# Inversion Answer Key
This answer key is configured such that you should be able to run the code here and see possible approaches to a working solution. For each topic, it will also link further resources, and go into more detail on certain code chunks. It is not meant to be edited. 

Use these answer keys as a guide as needed. Try to work use the context here to work toward an answer before reaching for the solution.
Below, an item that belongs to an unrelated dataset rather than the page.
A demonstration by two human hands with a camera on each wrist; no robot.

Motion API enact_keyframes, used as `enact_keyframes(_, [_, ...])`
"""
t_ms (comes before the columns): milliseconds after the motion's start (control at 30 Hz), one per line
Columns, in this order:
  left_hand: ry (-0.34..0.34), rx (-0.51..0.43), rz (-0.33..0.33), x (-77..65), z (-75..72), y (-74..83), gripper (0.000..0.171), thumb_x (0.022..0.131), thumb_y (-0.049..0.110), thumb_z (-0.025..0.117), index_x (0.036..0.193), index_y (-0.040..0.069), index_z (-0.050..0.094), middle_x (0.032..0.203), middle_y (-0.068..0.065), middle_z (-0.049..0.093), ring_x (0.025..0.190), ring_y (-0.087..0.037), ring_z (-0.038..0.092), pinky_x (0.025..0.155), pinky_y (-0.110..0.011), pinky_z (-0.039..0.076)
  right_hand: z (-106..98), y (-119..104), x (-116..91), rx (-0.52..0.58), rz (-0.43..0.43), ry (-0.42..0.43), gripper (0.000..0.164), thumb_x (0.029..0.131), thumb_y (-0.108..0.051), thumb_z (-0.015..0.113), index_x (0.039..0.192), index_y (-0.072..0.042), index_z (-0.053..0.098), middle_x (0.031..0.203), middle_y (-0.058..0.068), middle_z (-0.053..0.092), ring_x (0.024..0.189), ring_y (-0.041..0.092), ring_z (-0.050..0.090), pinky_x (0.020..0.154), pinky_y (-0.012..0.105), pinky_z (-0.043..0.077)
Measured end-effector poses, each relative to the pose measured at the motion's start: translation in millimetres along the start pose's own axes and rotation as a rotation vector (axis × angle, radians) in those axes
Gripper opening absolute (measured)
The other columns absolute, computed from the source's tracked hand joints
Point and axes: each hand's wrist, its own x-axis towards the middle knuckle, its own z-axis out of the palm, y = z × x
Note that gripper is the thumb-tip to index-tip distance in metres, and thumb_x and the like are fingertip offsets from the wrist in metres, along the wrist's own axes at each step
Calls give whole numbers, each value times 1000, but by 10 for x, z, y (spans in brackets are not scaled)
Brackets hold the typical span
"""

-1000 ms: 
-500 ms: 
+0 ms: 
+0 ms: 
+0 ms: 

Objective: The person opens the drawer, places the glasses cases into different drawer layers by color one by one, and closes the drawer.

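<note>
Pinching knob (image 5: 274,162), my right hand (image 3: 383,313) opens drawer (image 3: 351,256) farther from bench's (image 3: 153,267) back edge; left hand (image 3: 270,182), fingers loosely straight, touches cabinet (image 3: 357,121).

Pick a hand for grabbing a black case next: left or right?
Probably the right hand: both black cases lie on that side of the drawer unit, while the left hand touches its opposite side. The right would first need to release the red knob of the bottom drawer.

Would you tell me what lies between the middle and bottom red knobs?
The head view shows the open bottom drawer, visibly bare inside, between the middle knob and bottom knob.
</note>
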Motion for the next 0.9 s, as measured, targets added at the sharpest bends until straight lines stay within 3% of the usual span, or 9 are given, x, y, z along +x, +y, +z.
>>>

**If you just want to see the answers, they're all tagged with "SOLUTION", CTRL+F your heart out.**

## Setup


In [None]:
import random
import torch
from torch import nn
import torch.optim as optim
import torch.nn.functional as F
import numpy as np

from mpl_toolkits.axes_grid1 import ImageGrid
from PIL import Image
from IPython import display
from matplotlib import pyplot as plt
from art.estimators.classification import PyTorchClassifier
from art.attacks.inference.model_inversion.mi_face import MIFace
from diffusers import StableDiffusionPipeline

from torchvision import transforms

device = torch.device('cuda' if torch.cuda.is_available() else 'cpu')

In [None]:
class MNIST_CNN_model(nn.Module):
    def __init__(self):
        super().__init__()
        
        self.convs = nn.Sequential(
            nn.Conv2d(in_channels=1, out_channels=32, kernel_size=3, padding=1),
            nn.Conv2d(in_channels=32, out_channels=32, kernel_size=3, padding=1),
            nn.MaxPool2d(2),
        )
        self.dropout = nn.Dropout(.5)
        self.dense0 = nn.Linear(6272, 10)
        
    def forward(self, x):
        h = self.convs(x)
        
        h = torch.flatten(h, 1)
        h = self.dropout(h)
        h = self.dense0(h)
        return h

In [None]:
# define a randomly initialized model to have somewhere to put the weights
model = MNIST_CNN_model()

# torch.load loads the dictionary from file; we tell the model that the weights should be placed onto the cpu initially (otherwise
# the device they were on when saved will be used by default)
model.load_state_dict(torch.load("mnist_model.pt", map_location='cpu'))
# set the model into eval mode
model.eval()
# ... and move it to the correct device
model.to(device)

## SOLUTION: Exercise - Using ART (MIFace on MNIST)
### Resources
- [MIFace Docs](https://adversarial-robustness-toolbox.readthedocs.io/en/latest/modules/attacks/inference/model_inversion.html#model-inversion-miface)
- [MIFace Paper](https://dl.acm.org/doi/pdf/10.1145/2810103.2813677)
- [Example MIFace attacks](https://github.com/Trusted-AI/adversarial-robustness-toolbox/blob/main/notebooks/model_inversion_attacks_mnist.ipynb)


In [None]:
classifier = PyTorchClassifier(model=model, 
                               clip_values=[0,1],
                               loss=F.cross_entropy,
                               input_shape=(1,1,28,28),
                               nb_classes=10
                              )

y = torch.tensor([0,1,2,3,4,5,6,7,8,9])

attack = MIFace(classifier, 
                max_iter=100,
                learning_rate = 0.1
               )

x_train_infer = np.zeros((10,1,28,28))

x_train_infer = attack.infer(x=x_train_infer, y=y)


# plotting boilerplate
fig = plt.figure(figsize=(12,4))
for i in range(10):
    plt.subplot(2,5,i+1)
    plt.imshow(x_train_infer[i,0], cmap='gray')

_Help me understand..._
- `clip_values=[0,1]`: We need to specify in our setup that the images resulting from the attack must be clipped between 0 and 1
- `input_shape=(1,1,28,28)`: The classifier expects images with shape (B, C, H, W), aka 1 batch, 1 channel (black and white), 28x28 pixels.
- `x_train_infer = np.zeros((10,1,28,28))`: This is our starting image. It's completely blank. We can make this whatever we want so long as it is between the clip values. Try starting with 1s, 0.5s, and random digits and see how that impacts results.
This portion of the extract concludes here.